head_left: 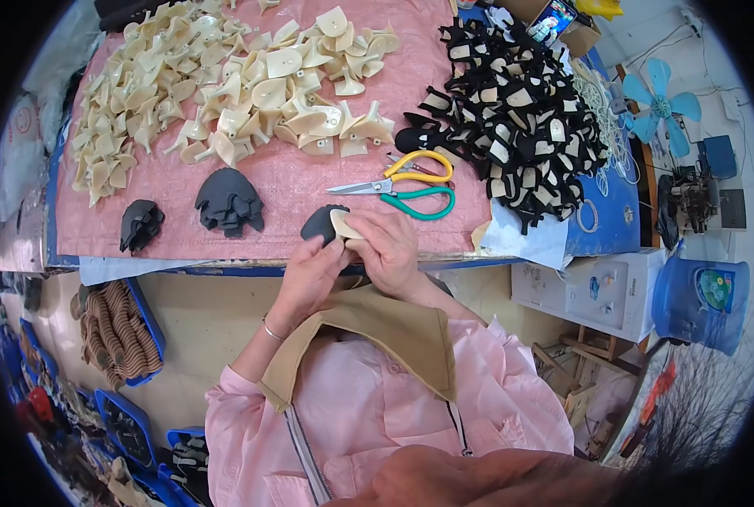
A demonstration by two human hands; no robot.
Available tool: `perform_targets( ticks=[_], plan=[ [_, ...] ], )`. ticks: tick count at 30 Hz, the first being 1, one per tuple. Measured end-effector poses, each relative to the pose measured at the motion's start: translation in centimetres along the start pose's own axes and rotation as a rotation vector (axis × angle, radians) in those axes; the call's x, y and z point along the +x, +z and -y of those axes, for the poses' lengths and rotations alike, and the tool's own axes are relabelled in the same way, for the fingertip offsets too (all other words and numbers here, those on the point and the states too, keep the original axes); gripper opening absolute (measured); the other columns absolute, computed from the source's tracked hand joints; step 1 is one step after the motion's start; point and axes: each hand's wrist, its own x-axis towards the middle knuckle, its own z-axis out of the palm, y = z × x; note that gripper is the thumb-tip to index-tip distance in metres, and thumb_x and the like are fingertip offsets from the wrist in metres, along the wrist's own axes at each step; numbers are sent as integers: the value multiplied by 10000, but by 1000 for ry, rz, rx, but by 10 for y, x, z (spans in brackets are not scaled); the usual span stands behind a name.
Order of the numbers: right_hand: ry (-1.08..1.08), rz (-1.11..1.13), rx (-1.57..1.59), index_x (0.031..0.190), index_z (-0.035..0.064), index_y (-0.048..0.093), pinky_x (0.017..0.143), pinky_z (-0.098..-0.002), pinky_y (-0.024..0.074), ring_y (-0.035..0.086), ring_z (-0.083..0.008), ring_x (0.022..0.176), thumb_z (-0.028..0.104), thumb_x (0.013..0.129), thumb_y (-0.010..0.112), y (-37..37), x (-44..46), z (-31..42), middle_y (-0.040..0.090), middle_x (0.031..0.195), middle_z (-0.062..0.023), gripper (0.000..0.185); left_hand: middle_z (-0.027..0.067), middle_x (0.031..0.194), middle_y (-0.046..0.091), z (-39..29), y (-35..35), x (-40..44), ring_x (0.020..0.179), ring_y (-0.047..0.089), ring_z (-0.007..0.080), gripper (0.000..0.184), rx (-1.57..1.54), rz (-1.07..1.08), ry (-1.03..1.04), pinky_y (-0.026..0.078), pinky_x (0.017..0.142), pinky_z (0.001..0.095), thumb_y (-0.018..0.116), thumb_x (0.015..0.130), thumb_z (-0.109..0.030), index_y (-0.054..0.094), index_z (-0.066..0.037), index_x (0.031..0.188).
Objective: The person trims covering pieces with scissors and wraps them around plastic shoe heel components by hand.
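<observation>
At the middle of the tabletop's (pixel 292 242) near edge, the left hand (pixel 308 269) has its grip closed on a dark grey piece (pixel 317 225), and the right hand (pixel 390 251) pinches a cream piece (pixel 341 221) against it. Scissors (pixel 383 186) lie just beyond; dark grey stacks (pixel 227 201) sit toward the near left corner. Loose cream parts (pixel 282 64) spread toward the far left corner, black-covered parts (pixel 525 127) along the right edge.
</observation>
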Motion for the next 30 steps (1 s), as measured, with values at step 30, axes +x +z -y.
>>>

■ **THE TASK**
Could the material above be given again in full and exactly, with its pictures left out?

■ **RESPONSE TO THE TASK**
head_left: 
A demonstration by two human hands; no robot.
Available tool: `perform_targets( ticks=[_], plan=[ [_, ...] ], )`. ticks: tick count at 30 Hz, the first being 1, one per tuple. Measured end-effector poses, each relative to the pose measured at the motion's start: translation in centimetres along the start pose's own axes and rotation as a rotation vector (axis × angle, radians) in those axes; the call's x, y and z point along the +x, +z and -y of those axes, for the poses' lengths and rotations alike, and the tool's own axes are relabelled in the same way, for the fingertip offsets too (all other words and numbers here, those on the point and the states too, keep the original axes); gripper opening absolute (measured); the other columns absolute, computed from the source's tracked hand joints; step 1 is one step after the motion's start; point and axes: each hand's wrist, its own x-axis towards the middle knuckle, its own z-axis out of the palm, y = z × x; note that gripper is the thumb-tip to index-tip distance in metres, and thumb_x and the like are fingertip offsets from the wrist in metres, along the wrist's own axes at each step; numbers are sent as integers: the value multiplied by 10000, but by 1000 for ry, rz, rx, but by 10 for y, x, z (spans in brackets are not scaled); the usual span stands behind a name.
Order of the numbers: right_hand: ry (-1.08..1.08), rz (-1.11..1.13), rx (-1.57..1.59), index_x (0.031..0.190), index_z (-0.035..0.064), index_y (-0.048..0.093), pinky_x (0.017..0.143), pinky_z (-0.098..-0.002), pinky_y (-0.024..0.074), ring_y (-0.035..0.086), ring_z (-0.083..0.008), ring_x (0.022..0.176), thumb_z (-0.028..0.104), thumb_x (0.013..0.129), thumb_y (-0.010..0.112), y (-37..37), x (-44..46), z (-31..42), middle_y (-0.040..0.090), middle_x (0.031..0.195), middle_z (-0.062..0.023), gripper (0.000..0.185); left_hand: middle_z (-0.027..0.067), middle_x (0.031..0.194), middle_y (-0.046..0.091), z (-39..29), y (-35..35), x (-40..44), ring_x (0.020..0.179), ring_y (-0.047..0.089), ring_z (-0.007..0.080), gripper (0.000..0.184), rx (-1.57..1.54), rz (-1.07..1.08), ry (-1.03..1.04), pinky_y (-0.026..0.078), pinky_x (0.017..0.142), pinky_z (0.001..0.095), thumb_y (-0.018..0.116), thumb_x (0.015..0.130), thumb_z (-0.109..0.030), index_y (-0.054..0.094), index_z (-0.066..0.037), index_x (0.031..0.188).
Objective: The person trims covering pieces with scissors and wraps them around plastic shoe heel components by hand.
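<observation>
At the middle of the tabletop's (pixel 292 242) near edge, the left hand (pixel 308 269) has its grip closed on a dark grey piece (pixel 317 225), and the right hand (pixel 390 251) pinches a cream piece (pixel 341 221) against it. Scissors (pixel 383 186) lie just beyond; dark grey stacks (pixel 227 201) sit toward the near left corner. Loose cream parts (pixel 282 64) spread toward the far left corner, black-covered parts (pixel 525 127) along the right edge.
</observation>
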Motion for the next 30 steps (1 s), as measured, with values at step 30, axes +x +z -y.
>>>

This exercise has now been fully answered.